[Data extracted from a collection]
-- Opening Marker --

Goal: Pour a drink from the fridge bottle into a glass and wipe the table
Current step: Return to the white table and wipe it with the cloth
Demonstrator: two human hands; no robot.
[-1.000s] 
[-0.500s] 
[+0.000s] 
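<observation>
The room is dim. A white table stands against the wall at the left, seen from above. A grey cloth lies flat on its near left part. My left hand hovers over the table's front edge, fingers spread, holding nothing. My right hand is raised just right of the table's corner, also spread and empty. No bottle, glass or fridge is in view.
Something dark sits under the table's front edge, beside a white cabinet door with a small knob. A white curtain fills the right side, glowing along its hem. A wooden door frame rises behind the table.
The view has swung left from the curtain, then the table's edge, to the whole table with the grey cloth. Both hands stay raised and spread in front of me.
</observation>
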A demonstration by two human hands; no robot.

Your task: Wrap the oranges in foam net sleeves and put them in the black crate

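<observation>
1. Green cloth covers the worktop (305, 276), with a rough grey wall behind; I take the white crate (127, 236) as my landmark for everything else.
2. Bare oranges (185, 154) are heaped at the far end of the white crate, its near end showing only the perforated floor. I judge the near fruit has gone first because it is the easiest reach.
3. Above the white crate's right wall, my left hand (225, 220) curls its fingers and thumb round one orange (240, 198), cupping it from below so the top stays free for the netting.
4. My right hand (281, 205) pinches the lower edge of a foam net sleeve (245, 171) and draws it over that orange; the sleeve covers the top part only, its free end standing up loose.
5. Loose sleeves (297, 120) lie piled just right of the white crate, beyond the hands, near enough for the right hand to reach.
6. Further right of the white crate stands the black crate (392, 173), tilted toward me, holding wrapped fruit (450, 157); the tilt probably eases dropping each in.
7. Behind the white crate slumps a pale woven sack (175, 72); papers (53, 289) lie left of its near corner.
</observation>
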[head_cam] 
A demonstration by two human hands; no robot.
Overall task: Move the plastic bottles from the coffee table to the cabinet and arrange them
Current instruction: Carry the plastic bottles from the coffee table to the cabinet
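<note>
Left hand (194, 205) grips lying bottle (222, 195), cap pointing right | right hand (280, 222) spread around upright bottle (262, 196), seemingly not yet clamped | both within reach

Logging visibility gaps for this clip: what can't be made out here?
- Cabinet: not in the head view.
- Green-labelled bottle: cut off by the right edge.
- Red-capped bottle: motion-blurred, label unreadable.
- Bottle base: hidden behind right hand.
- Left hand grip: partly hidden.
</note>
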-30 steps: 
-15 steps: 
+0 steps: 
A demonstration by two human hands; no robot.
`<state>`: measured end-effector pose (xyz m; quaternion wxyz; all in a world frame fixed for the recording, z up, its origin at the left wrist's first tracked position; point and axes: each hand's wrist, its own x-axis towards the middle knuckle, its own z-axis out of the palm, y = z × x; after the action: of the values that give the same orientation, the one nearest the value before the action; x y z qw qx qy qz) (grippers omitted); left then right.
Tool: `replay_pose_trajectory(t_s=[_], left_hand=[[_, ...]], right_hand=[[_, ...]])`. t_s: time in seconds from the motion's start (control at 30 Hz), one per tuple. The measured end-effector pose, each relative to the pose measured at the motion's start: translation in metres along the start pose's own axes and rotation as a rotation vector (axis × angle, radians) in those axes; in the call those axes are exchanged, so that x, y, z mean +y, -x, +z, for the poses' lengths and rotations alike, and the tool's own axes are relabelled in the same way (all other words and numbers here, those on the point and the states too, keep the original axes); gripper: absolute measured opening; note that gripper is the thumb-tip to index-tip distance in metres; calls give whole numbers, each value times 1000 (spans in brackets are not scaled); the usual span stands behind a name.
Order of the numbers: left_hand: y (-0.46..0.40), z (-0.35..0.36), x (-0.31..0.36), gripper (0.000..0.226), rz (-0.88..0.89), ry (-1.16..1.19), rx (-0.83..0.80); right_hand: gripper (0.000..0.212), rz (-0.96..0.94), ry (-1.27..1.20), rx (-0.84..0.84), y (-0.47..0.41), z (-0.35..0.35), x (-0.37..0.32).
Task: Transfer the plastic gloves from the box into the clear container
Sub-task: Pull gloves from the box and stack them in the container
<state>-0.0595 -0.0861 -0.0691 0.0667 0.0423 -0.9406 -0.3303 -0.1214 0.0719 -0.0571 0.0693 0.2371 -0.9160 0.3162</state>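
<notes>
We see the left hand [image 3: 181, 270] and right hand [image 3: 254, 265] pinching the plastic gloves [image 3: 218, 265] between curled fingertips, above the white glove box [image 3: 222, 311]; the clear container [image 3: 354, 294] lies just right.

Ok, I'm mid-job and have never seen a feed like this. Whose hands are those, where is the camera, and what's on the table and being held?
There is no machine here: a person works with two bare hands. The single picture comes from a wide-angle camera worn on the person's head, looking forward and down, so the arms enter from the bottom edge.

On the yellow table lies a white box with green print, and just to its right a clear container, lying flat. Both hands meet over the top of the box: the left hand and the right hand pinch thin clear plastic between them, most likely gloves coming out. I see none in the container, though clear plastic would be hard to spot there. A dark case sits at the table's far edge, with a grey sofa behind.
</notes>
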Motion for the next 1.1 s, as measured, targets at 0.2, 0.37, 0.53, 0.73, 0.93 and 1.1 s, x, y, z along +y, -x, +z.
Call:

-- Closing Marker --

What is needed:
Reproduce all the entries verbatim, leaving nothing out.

Output for this task:
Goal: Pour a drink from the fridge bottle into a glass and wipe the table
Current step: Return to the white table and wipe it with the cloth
Demonstrator: two human hands; no robot.
[-1.000s] 
[-0.500s] 
[+0.000s] 
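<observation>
The room is dim. A white table stands against the wall at the left, seen from above. A grey cloth lies flat on its near left part. My left hand hovers over the table's front edge, fingers spread, holding nothing. My right hand is raised just right of the table's corner, also spread and empty. No bottle, glass or fridge is in view.
Something dark sits under the table's front edge, beside a white cabinet door with a small knob. A white curtain fills the right side, glowing along its hem. A wooden door frame rises behind the table.
The view has swung left from the curtain, then the table's edge, to the whole table with the grey cloth. Both hands stay raised and spread in front of me.
</observation>
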A demonstration by two human hands; no robot.

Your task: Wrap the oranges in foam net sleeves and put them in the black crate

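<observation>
1. Green cloth covers the worktop (305, 276), with a rough grey wall behind; I take the white crate (127, 236) as my landmark for everything else.
2. Bare oranges (185, 154) are heaped at the far end of the white crate, its near end showing only the perforated floor. I judge the near fruit has gone first because it is the easiest reach.
3. Above the white crate's right wall, my left hand (225, 220) curls its fingers and thumb round one orange (240, 198), cupping it from below so the top stays free for the netting.
4. My right hand (281, 205) pinches the lower edge of a foam net sleeve (245, 171) and draws it over that orange; the sleeve covers the top part only, its free end standing up loose.
5. Loose sleeves (297, 120) lie piled just right of the white crate, beyond the hands, near enough for the right hand to reach.
6. Further right of the white crate stands the black crate (392, 173), tilted toward me, holding wrapped fruit (450, 157); the tilt probably eases dropping each in.
7. Behind the white crate slumps a pale woven sack (175, 72); papers (53, 289) lie left of its near corner.
</observation>
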[head_cam] 
A demonstration by two human hands; no robot.
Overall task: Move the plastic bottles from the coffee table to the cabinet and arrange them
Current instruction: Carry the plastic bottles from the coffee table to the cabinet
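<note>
Left hand (194, 205) grips lying bottle (222, 195), cap pointing right | right hand (280, 222) spread around upright bottle (262, 196), seemingly not yet clamped | both within reach

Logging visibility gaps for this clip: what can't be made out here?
- Cabinet: not in the head view.
- Green-labelled bottle: cut off by the right edge.
- Red-capped bottle: motion-blurred, label unreadable.
- Bottle base: hidden behind right hand.
- Left hand grip: partly hidden.
</note>
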-30 steps: 
-15 steps: 
+0 steps: 
A demonstration by two human hands; no robot.
`<state>`: measured end-effector pose (xyz m; quaternion wxyz; all in a world frame fixed for the recording, z up, its origin at the left wrist's first tracked position; point and axes: each hand's wrist, its own x-axis towards the middle knuckle, its own z-axis out of the palm, y = z × x; after the action: of the values that give the same orientation, the one nearest the value before the action; x y z qw qx qy qz) (grippers omitted); left then right.
Tool: `replay_pose_trajectory(t_s=[_], left_hand=[[_, ...]], right_hand=[[_, ...]])`. t_s: time in seconds from the motion's start (control at 30 Hz), one per tuple. The measured end-effector pose, each relative to the pose measured at the motion's start: translation in metres along the start pose's own axes and rotation as a rotation vector (axis × angle, radians) in those axes; in the call those axes are exchanged, so that x, y, z mean +y, -x, +z, for the poses' lengths and rotations alike, and the tool's own axes are relabelled in the same way (all other words and numbers here, those on the point and the states too, keep the original axes); gripper: absolute measured opening; note that gripper is the thumb-tip to index-tip distance in metres; calls give whole numbers, each value times 1000 (spans in brackets are not scaled); the usual span stands behind a name.
Order of the numbers: left_hand: y (-0.46..0.40), z (-0.35..0.36), x (-0.31..0.36), gripper (0.000..0.226), rz (-0.88..0.89), ry (-1.16..1.19), rx (-0.83..0.80); right_hand: gripper (0.000..0.212), rz (-0.96..0.94), ry (-1.27..1.20), rx (-0.84..0.84), y (-0.47..0.41), z (-0.35..0.35), x (-0.37..0.32).
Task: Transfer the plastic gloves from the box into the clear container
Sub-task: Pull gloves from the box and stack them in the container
<state>-0.0595 -0.0861 -0.0691 0.0667 0.0423 -0.9406 -0.3303 -0.1214 0.0719 -0.0571 0.0693 0.2371 -0.9160 0.3162</state>
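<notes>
We see the left hand [image 3: 181, 270] and right hand [image 3: 254, 265] pinching the plastic gloves [image 3: 218, 265] between curled fingertips, above the white glove box [image 3: 222, 311]; the clear container [image 3: 354, 294] lies just right.

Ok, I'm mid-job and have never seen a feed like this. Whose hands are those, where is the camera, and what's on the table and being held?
There is no machine here: a person works with two bare hands. The single picture comes from a wide-angle camera worn on the person's head, looking forward and down, so the arms enter from the bottom edge.

On the yellow table lies a white box with green print, and just to its right a clear container, lying flat. Both hands meet over the top of the box: the left hand and the right hand pinch thin clear plastic between them, most likely gloves coming out. I see none in the container, though clear plastic would be hard to spot there. A dark case sits at the table's far edge, with a grey sofa behind.
</notes>
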Motion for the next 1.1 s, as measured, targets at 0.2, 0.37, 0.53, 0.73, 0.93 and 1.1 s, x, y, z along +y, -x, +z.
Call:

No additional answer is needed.